What a mess! How much TMD is too much? What definition of TMD do we apply to disqualify patients due to the presence of this condition? Obviously this paragraph was written by someone who does not do TMD exams on all sleep apnea patients, because the majority of patients would be disqualified. Therefore, from a legal perspective, if we treat a patient with ANY symptoms of TMD, are we committing insurance fraud? This risk is real! If we document any signs of TMD we may be providing treatment to patients who do not qualify for insurance coverage. If we then file a medical insurance claim, we could be accused of fraud. As we all are aware, fighting a claim of insurance fraud is a no-win situation. The medical insurance company has every legal right to audit your records and demand any payments to be returned to the company. Additionally, if the insurance company can prove that you intentionally defrauded the company, criminal charges could be filed. If we don’t document TMD status in our intake examination we run the risk of being accused of damaging the temporomandibular joint during treatment if the patient develops clinically significant symptoms. In other words, if you don’t document the existing signs and symptoms that are present during your initial examination you leave yourself open to attack. If the patient suddenly develops significant TMD symptoms you then might be vulnerable in a malpractice suit alleging that you caused TMD dysfunction by over-titrating or excessively titrating your patient. So what do we do?
Dr. Ken Berley
The first thought that comes to mind is a Class Action suit against all insurance companies that restrict care for patients with OSA, but that discussion is for my attorney friends. In my office, I document ALL TMD signs and symptoms. Then I decide if the TMD signs and symptoms uncovered in my examination necessitate a diagnosis of TMD dysfunction requiring treatment of the condition. In other words, how much TMD is too much? If the symptoms are not significantly serious enough to require treatment at the time of my intake exam, then it is my legal opinion that the TMD symptoms do not rise to the level that disqualifies the patient from OAT. Therefore, if the patient does not have a level of disease that requires treatment, they are not disqualified under their insurance policy.
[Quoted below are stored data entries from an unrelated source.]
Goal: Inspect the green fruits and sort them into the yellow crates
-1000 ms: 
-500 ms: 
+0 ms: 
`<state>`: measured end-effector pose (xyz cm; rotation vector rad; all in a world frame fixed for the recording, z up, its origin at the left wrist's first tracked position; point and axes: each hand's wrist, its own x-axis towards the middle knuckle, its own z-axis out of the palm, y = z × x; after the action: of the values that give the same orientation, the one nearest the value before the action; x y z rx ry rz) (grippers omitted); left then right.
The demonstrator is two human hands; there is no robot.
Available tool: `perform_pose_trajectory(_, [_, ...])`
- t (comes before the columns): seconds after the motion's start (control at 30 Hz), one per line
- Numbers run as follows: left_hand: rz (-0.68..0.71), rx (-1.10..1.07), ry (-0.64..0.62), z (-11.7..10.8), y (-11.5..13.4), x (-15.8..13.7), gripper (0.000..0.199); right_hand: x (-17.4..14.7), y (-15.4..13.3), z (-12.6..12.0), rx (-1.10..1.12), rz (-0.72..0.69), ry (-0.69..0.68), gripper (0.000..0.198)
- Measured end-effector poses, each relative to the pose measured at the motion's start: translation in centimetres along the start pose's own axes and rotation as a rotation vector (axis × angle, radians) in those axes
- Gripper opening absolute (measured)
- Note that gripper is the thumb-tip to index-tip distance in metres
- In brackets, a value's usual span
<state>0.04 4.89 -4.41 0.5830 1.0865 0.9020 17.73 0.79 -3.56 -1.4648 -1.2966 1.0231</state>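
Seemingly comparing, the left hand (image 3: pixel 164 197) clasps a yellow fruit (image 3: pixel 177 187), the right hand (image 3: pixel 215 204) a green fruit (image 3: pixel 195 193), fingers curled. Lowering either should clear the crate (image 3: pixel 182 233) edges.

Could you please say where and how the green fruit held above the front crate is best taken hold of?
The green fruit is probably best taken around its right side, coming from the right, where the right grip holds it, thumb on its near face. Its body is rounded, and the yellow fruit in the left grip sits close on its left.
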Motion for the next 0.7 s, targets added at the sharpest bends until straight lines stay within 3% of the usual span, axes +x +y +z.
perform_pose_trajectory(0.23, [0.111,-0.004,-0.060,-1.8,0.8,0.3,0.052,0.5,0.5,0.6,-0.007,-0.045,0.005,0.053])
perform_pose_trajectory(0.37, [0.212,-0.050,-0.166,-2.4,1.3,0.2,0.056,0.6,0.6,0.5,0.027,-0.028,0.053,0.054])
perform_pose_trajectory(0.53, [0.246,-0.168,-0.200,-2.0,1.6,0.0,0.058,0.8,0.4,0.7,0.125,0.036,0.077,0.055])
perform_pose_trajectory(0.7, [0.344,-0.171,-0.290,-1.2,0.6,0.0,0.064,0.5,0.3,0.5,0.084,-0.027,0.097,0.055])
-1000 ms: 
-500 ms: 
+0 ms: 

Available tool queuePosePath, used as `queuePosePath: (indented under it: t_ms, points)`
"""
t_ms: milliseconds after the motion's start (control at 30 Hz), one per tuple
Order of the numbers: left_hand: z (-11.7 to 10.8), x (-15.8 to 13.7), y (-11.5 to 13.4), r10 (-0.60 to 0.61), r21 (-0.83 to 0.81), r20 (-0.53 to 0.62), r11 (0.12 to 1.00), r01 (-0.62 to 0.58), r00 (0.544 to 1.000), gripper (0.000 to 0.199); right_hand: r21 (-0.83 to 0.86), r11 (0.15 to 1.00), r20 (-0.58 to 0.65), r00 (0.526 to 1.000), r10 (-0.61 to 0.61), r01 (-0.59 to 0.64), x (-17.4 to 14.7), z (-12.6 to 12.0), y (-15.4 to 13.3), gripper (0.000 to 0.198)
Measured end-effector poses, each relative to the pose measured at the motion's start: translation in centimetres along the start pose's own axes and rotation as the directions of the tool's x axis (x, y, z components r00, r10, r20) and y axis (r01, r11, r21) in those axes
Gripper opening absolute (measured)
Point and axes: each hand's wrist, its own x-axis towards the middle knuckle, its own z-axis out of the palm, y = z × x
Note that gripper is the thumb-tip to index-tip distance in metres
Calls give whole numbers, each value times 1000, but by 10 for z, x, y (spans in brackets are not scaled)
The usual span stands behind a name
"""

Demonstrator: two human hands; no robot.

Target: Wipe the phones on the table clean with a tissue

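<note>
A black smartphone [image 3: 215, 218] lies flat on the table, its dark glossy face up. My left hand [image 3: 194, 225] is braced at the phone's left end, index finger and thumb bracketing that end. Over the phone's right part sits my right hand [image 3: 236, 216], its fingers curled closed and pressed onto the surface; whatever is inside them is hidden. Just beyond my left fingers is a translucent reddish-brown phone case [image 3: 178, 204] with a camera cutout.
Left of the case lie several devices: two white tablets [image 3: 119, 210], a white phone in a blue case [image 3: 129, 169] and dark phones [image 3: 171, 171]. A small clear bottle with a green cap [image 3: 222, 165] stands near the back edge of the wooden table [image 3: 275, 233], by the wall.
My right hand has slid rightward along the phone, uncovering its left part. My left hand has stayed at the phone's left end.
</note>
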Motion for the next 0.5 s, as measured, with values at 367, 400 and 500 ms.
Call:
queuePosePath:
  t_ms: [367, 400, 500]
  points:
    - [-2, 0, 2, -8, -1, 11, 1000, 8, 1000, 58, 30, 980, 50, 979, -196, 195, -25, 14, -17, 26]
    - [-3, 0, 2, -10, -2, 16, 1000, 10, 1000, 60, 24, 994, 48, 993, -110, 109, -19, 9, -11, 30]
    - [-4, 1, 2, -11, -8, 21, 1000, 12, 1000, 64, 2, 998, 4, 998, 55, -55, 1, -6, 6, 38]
Obviously, my opinion has not been tested in court, therefore, we do not have a legal precedent to guide our decisions. “CAUTION!! Proceed at Your Own Risk!” With that being said, I document TMD signs but I do not offer a diagnosis of TMD and I do not recommend any treatment. Therefore, if the patient has the TMD restriction in their Medical Insurance Policy, I place the following paragraph in my records:
“The patient is aware that he/she may have some signs and symptoms of TMD disorder but Dr. Berley feels the symptoms do not rise to the level of a diagnosis of Temporomandibular Joint Dysfunction nor do the symptoms require treatment at this time. Therefore these symptoms in Dr. Berley’s opinion would not contraindicate oral appliance therapy.”
In conclusion, dentists practicing Dental Sleep Medicine must be aware of the risk associated with TMJ including malpractice and insurance fraud. The prudent practitioner will proceed with caution and develop a strategy to manage this risk.